* _WHAT YOU ARE ASKED TO DO_: Every line in the listing below from the one with "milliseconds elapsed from" through the one with "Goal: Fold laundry" is to be reproduced exactly, both ends included; leave out the rest.

* _DATA_:
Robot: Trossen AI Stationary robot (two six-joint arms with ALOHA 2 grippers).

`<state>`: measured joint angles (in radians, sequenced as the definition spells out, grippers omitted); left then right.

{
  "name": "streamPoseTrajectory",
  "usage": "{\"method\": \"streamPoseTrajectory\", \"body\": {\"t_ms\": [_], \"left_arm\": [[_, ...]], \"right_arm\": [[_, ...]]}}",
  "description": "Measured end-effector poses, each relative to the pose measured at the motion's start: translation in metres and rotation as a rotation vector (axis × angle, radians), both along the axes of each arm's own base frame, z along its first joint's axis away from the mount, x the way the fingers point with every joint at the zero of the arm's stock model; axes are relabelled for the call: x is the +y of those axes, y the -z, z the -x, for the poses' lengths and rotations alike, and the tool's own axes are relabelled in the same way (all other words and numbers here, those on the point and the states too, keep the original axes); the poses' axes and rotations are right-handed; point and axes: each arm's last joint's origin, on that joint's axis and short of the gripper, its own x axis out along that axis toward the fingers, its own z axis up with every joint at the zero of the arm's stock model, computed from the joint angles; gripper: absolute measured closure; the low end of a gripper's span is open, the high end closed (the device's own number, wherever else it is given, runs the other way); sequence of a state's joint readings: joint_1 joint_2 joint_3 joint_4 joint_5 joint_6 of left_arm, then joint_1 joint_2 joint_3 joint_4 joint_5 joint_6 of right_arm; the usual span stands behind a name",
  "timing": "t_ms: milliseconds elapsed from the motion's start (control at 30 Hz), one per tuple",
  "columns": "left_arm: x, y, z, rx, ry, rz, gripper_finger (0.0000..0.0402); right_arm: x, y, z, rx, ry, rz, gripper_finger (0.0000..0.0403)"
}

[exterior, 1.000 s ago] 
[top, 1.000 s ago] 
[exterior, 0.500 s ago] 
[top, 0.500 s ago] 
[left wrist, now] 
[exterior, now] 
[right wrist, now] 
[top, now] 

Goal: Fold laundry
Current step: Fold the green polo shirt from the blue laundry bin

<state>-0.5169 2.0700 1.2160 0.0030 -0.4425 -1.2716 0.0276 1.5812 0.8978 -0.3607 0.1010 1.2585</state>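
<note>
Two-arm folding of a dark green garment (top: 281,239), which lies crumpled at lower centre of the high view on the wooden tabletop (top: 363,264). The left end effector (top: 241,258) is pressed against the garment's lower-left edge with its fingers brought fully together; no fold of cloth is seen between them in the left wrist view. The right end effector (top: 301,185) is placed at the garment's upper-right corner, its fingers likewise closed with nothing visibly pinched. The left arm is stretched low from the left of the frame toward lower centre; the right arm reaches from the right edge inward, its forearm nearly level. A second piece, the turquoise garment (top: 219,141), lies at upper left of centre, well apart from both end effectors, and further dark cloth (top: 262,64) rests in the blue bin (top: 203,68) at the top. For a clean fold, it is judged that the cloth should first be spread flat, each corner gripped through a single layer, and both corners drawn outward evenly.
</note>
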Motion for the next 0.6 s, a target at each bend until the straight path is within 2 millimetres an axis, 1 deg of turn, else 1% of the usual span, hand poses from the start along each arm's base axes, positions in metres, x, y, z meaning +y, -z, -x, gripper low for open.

* _REPLY_:
  "timing": "t_ms: milliseconds elapsed from the motion's start (control at 30 Hz), one per tuple",
  "columns": "left_arm: x, y, z, rx, ry, rz, gripper_finger (0.0000..0.0402); right_arm: x, y, z, rx, ry, rz, gripper_finger (0.0000..0.0403)"
}

[exterior, 1.000 s ago] 
[top, 1.000 s ago] 
[exterior, 0.500 s ago] 
[top, 0.500 s ago] 
[left wrist, now] 
[exterior, now] 
[right wrist, now] 
[top, now] 

Goal: Fold laundry

No more output is needed.